Entries taken from a collection
-*-
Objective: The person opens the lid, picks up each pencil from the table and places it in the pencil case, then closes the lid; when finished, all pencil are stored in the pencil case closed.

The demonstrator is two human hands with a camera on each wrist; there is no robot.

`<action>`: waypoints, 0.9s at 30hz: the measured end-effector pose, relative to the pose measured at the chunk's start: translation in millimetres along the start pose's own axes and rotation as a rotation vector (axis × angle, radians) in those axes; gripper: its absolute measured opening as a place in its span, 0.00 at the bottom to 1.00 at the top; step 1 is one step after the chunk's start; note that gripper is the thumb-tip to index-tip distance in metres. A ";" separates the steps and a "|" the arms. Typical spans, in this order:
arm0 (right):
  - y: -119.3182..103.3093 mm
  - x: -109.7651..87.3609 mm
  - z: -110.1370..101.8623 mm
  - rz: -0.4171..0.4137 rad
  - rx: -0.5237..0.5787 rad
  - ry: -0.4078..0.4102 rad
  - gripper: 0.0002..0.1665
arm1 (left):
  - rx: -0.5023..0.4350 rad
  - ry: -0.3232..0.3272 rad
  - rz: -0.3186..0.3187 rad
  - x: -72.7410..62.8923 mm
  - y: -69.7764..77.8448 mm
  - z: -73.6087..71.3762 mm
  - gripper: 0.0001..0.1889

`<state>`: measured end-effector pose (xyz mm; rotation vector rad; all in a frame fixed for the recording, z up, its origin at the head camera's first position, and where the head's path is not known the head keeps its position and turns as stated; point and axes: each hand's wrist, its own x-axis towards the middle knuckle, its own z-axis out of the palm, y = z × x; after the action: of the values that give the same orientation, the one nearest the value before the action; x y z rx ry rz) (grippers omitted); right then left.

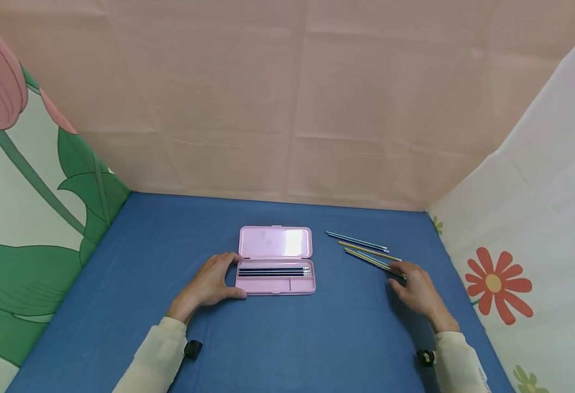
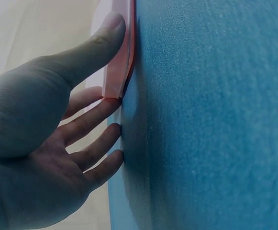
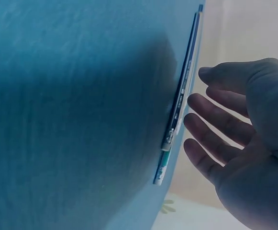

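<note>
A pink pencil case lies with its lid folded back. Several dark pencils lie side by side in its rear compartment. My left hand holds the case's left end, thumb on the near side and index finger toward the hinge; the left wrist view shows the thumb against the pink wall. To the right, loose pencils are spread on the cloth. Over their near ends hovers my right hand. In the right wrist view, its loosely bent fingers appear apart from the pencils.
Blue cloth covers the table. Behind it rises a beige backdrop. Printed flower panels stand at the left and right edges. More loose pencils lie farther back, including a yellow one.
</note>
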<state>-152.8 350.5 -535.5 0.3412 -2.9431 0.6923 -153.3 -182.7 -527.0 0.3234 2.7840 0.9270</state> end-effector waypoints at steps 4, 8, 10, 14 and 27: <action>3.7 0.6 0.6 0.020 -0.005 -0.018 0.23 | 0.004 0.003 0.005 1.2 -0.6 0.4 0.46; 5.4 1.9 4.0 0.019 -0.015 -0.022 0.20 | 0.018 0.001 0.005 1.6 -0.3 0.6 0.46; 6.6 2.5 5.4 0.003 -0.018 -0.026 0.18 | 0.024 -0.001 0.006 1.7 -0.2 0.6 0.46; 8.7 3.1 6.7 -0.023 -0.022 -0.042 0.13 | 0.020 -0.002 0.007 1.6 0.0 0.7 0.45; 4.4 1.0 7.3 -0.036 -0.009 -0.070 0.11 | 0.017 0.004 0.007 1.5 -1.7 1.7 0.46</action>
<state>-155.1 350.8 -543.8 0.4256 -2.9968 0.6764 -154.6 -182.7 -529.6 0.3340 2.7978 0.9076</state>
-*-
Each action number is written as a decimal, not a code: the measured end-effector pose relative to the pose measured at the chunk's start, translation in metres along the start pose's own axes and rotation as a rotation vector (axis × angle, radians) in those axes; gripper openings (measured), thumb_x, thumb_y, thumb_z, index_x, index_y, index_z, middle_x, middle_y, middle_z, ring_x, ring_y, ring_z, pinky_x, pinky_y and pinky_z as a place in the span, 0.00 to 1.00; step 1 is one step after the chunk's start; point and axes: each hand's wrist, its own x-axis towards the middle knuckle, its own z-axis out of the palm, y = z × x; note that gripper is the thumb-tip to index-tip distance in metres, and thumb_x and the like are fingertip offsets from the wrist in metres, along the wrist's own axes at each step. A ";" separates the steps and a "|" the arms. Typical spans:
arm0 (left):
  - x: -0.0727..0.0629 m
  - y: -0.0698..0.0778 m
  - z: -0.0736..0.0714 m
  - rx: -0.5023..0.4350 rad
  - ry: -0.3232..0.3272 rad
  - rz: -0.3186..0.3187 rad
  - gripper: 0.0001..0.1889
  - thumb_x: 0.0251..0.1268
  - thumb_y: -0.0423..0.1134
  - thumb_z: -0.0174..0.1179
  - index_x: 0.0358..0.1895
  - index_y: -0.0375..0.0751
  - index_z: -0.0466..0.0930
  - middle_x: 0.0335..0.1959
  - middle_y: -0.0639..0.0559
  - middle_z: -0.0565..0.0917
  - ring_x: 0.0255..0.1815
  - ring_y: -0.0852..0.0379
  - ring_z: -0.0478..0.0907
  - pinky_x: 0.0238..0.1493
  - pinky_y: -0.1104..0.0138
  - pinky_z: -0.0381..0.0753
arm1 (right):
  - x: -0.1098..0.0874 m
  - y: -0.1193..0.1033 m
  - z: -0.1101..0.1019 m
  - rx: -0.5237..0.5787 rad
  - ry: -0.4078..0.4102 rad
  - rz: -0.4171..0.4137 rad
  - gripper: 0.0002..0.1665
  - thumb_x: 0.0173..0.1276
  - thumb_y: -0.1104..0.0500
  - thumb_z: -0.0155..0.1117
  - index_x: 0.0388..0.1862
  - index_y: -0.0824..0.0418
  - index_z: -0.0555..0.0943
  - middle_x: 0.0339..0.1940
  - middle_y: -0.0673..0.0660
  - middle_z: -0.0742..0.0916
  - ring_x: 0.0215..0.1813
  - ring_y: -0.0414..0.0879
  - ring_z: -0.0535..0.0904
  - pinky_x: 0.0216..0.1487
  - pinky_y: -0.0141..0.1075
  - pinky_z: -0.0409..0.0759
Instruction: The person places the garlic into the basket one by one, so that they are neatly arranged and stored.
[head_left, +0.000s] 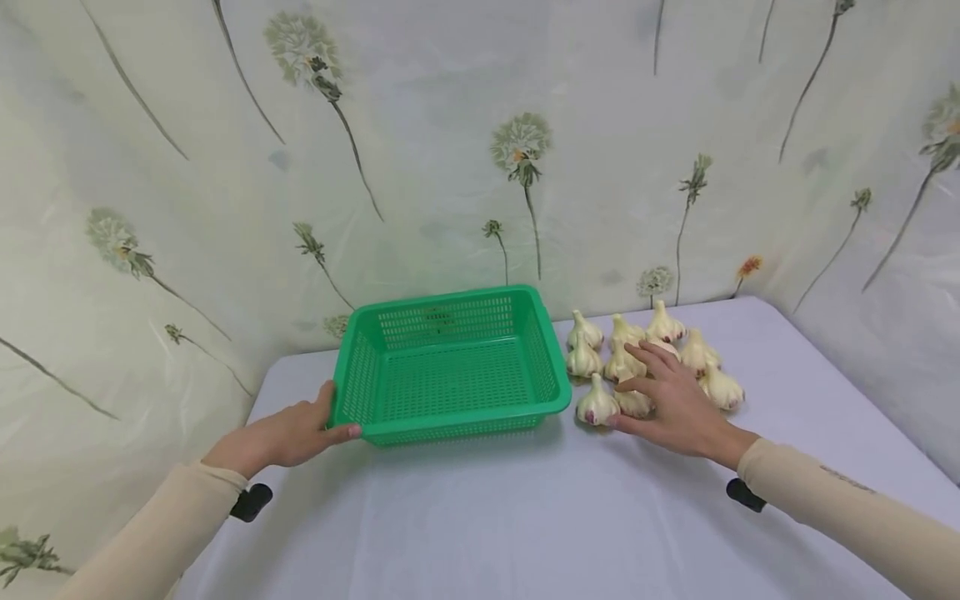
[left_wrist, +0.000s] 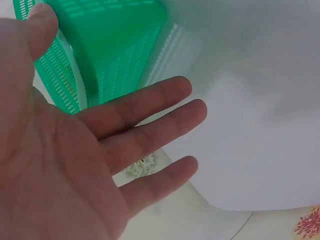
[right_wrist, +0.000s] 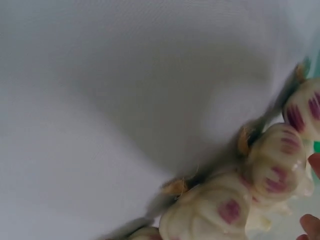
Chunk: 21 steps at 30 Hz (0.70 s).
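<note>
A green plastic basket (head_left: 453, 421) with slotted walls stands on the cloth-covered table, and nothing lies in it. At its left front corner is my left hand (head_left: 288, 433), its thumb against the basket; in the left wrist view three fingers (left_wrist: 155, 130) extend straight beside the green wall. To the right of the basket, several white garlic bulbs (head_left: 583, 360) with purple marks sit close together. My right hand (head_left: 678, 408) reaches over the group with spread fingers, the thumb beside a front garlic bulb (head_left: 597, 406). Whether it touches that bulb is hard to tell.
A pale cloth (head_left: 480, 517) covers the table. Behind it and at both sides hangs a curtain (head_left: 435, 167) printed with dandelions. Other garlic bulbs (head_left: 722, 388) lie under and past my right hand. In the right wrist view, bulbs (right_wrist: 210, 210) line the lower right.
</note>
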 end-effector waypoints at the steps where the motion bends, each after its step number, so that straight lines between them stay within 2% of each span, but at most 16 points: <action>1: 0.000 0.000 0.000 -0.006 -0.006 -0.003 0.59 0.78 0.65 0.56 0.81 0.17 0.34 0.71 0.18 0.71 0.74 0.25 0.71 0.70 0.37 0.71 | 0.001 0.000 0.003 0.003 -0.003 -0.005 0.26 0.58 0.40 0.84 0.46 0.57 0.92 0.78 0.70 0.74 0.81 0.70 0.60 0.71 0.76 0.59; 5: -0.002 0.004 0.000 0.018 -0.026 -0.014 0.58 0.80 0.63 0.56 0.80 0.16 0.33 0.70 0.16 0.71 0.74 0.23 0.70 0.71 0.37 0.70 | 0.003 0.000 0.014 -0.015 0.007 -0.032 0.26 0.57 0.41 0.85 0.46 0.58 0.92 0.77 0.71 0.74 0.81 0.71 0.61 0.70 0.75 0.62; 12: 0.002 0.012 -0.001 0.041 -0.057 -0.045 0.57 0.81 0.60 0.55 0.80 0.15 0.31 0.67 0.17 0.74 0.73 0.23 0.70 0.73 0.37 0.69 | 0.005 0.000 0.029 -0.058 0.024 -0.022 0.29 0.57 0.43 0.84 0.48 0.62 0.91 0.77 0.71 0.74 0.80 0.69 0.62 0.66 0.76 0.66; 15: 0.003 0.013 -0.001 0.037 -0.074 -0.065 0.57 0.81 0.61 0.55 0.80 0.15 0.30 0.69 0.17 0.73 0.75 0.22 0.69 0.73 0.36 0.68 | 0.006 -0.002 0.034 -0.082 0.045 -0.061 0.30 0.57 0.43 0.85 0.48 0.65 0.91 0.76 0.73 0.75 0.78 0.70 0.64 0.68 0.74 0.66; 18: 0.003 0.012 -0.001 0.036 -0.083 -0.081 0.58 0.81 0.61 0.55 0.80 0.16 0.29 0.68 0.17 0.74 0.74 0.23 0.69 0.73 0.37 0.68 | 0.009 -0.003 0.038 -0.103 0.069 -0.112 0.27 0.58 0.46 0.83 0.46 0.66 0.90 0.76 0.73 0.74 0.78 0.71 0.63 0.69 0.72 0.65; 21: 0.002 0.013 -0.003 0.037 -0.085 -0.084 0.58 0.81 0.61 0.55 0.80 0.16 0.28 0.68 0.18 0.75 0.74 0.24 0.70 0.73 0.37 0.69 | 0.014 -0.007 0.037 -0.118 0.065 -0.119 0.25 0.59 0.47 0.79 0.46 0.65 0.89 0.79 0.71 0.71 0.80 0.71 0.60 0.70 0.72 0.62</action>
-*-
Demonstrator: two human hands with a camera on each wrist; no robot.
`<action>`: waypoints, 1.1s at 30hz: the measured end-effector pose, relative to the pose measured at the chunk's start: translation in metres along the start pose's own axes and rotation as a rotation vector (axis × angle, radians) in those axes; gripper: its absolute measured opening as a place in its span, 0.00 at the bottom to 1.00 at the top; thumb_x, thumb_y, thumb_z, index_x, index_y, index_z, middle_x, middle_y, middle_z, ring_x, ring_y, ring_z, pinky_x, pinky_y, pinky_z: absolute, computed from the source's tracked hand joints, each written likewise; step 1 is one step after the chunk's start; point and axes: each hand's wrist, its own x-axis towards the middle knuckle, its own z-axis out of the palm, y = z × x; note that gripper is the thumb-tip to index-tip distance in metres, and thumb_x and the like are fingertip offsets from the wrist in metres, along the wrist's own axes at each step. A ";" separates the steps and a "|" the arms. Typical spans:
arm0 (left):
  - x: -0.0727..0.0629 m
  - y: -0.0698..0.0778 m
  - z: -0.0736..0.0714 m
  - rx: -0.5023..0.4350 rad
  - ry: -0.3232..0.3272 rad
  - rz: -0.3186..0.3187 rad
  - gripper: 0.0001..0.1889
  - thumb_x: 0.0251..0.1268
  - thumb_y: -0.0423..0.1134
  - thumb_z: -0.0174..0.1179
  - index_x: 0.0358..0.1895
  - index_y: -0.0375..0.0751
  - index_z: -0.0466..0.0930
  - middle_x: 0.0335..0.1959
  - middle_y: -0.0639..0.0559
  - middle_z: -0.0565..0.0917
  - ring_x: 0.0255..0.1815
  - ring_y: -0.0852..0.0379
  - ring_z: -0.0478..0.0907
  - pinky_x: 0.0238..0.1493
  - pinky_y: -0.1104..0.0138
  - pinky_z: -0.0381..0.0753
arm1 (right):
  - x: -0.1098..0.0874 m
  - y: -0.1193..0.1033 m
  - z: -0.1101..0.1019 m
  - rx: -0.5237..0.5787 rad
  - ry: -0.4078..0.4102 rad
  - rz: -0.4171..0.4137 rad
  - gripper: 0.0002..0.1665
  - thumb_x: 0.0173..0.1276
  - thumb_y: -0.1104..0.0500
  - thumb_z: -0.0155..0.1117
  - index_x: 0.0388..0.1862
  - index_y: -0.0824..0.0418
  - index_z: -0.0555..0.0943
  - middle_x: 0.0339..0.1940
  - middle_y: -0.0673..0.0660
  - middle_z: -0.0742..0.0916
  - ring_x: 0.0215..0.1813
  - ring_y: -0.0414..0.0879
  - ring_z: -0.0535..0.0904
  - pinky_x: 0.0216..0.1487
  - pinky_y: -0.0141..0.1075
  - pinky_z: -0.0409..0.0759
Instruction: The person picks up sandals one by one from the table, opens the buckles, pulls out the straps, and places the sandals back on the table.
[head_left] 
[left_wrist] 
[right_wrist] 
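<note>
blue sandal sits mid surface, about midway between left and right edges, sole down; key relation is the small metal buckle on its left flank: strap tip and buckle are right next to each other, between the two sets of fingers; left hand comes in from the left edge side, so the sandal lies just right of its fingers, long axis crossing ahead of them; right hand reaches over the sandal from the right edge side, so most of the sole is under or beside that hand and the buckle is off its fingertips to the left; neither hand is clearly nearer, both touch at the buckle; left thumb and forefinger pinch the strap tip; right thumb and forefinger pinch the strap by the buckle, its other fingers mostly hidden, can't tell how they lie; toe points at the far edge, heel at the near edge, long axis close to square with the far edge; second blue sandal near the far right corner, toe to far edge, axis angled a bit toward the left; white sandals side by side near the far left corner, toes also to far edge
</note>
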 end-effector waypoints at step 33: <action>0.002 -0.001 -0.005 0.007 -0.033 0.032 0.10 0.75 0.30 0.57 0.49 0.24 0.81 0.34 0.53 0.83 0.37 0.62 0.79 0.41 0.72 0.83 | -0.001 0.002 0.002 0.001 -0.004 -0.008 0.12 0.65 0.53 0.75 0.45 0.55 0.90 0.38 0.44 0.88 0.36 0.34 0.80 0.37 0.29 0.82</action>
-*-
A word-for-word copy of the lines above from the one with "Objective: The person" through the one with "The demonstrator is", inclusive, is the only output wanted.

- ANSWER TO THIS PROBLEM -
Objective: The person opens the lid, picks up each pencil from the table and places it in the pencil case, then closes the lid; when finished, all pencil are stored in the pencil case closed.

The demonstrator is two human hands with a camera on each wrist; there is no robot.

The answer to this exercise has been fully stated.